▸ TASK REQUIREMENTS
Copy the lines below exactly. No picture goes into the copy.
── SOURCE DATA
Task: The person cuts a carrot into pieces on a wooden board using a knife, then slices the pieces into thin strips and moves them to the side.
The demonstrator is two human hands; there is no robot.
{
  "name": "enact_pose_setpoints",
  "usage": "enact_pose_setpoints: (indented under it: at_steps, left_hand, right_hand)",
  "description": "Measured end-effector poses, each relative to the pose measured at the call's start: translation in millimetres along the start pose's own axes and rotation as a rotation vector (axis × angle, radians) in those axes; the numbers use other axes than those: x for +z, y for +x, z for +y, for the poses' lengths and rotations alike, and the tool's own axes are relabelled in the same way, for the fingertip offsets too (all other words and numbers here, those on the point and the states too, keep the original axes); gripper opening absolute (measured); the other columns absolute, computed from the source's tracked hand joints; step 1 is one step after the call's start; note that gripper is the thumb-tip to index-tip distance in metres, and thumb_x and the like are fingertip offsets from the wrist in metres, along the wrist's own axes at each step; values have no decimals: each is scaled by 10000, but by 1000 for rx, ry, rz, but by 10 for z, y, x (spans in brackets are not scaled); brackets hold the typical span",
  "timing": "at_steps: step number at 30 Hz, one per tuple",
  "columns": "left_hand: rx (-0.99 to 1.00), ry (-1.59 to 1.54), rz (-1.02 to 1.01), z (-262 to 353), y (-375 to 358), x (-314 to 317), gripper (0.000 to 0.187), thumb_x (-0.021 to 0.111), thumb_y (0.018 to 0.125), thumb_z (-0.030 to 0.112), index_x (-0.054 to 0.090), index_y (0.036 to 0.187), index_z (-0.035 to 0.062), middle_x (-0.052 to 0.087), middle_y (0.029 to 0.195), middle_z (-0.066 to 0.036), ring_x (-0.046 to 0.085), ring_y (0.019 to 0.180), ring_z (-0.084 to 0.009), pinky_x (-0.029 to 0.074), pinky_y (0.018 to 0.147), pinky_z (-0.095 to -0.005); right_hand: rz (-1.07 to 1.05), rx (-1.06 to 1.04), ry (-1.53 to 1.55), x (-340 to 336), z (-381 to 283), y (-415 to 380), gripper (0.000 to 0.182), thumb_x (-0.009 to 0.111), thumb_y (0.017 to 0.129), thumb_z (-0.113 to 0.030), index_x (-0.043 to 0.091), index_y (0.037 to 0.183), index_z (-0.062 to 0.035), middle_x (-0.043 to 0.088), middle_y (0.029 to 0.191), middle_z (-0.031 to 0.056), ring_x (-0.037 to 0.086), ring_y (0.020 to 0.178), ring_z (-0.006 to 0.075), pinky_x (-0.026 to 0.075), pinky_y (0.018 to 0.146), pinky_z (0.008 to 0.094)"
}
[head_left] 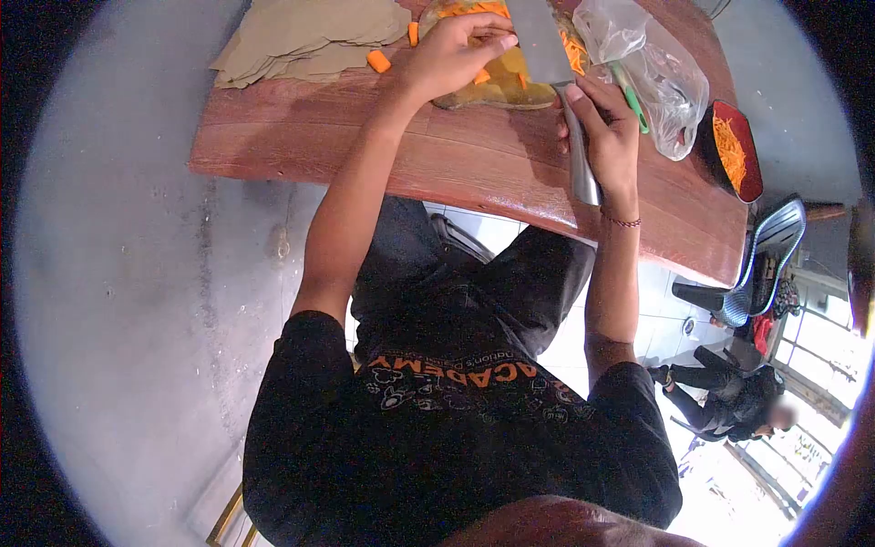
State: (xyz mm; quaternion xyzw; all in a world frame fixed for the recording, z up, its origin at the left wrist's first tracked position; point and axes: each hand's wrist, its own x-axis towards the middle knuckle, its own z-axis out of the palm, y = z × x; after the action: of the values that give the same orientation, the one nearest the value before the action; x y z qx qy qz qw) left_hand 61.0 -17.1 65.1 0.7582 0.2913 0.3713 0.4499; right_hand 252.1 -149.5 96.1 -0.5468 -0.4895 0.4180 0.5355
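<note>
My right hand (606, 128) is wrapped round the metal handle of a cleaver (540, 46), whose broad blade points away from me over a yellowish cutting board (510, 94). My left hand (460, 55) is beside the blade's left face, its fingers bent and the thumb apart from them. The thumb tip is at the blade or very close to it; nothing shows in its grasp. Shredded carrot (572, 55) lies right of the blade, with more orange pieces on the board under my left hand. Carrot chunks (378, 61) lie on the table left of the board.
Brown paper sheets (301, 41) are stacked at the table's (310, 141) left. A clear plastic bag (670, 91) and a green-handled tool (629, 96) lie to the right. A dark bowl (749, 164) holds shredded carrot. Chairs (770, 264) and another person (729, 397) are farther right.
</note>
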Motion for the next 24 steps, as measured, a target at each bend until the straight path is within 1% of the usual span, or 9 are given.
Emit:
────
▸ SOLUTION FOR THIS EXERCISE
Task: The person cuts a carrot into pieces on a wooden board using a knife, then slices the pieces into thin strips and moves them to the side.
The demonstrator is two human hands; there is no robot.
{
  "name": "enact_pose_setpoints",
  "usage": "enact_pose_setpoints: (indented under it: at_steps, left_hand, right_hand)",
  "description": "Measured end-effector poses, each relative to the pose measured at the call's start: translation in millimetres along the start pose's own axes and rotation as a rotation vector (axis × angle, radians) in those axes; the numbers use other axes than those: x for +z, y for +x, z for +y, for the poses' lengths and rotations alike, and the tool's own axes are relabelled in the same way, for the fingertip offsets too (all other words and numbers here, those on the point and the states too, keep the original axes); gripper opening absolute (measured); the other columns absolute, computed from the source's tracked hand joints; step 1 is one step after the call's start; note that gripper is the thumb-tip to index-tip distance in metres, and thumb_x and the like are fingertip offsets from the wrist in metres, along the wrist's own axes at each step; values have no decimals: each is scaled by 10000, but by 1000 for rx, ry, rz, but by 10 for z, y, x (spans in brackets are not scaled); brackets hold the typical span",
  "timing": "at_steps: step number at 30 Hz, one per tuple",
  "columns": "left_hand: rx (-0.99 to 1.00), ry (-1.59 to 1.54), rz (-1.02 to 1.01), z (-262 to 353), y (-375 to 358), x (-314 to 317), gripper (0.000 to 0.187), thumb_x (-0.021 to 0.111), thumb_y (0.018 to 0.125), thumb_z (-0.030 to 0.112), index_x (-0.054 to 0.090), index_y (0.036 to 0.187), index_z (-0.035 to 0.062), middle_x (-0.052 to 0.087), middle_y (0.029 to 0.195), middle_z (-0.066 to 0.036), ring_x (-0.046 to 0.085), ring_y (0.019 to 0.180), ring_z (-0.084 to 0.009), pinky_x (-0.029 to 0.074), pinky_y (0.018 to 0.147), pinky_z (-0.095 to -0.005); right_hand: rz (-1.07 to 1.05), rx (-1.06 to 1.04), ry (-1.53 to 1.55), x (-340 to 336), z (-381 to 283), y (-415 to 380), gripper (0.000 to 0.182), thumb_x (-0.009 to 0.111), thumb_y (0.017 to 0.129), thumb_z (-0.113 to 0.030), index_x (-0.043 to 0.091), index_y (0.037 to 0.183), index_z (-0.062 to 0.035), middle_x (-0.043 to 0.088), middle_y (0.029 to 0.191), middle_z (-0.031 to 0.056), ring_x (-0.037 to 0.086), ring_y (0.020 to 0.178), ring_z (-0.006 to 0.075), pinky_x (-0.026 to 0.075), pinky_y (0.018 to 0.146), pinky_z (0.008 to 0.094)"
}
[head_left] 
State: (xyz mm; quaternion xyzw; all in a world frame fixed for the recording, z up, its origin at the left wrist's first tracked position; point and axes: each hand's wrist, its own x-axis towards the middle knuckle, its own z-axis out of the palm, y = z × x; after the action: of the values that give the same orientation, the one nearest the value before the action; x y z qx qy qz qw) left_hand 61.0 -17.1 65.1 0.7582 0.2913 0.3713 0.4499; right_hand 252.1 -149.5 96.1 -0.5468 -0.4895 0.4180 0.5355
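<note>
My right hand (606, 128) is wrapped round the metal handle of a cleaver (540, 46), whose broad blade points away from me over a yellowish cutting board (510, 94). My left hand (460, 55) is beside the blade's left face, its fingers bent and the thumb apart from them. The thumb tip is at the blade or very close to it; nothing shows in its grasp. Shredded carrot (572, 55) lies right of the blade, with more orange pieces on the board under my left hand. Carrot chunks (378, 61) lie on the table left of the board.
Brown paper sheets (301, 41) are stacked at the table's (310, 141) left. A clear plastic bag (670, 91) and a green-handled tool (629, 96) lie to the right. A dark bowl (749, 164) holds shredded carrot. Chairs (770, 264) and another person (729, 397) are farther right.
</note>
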Motion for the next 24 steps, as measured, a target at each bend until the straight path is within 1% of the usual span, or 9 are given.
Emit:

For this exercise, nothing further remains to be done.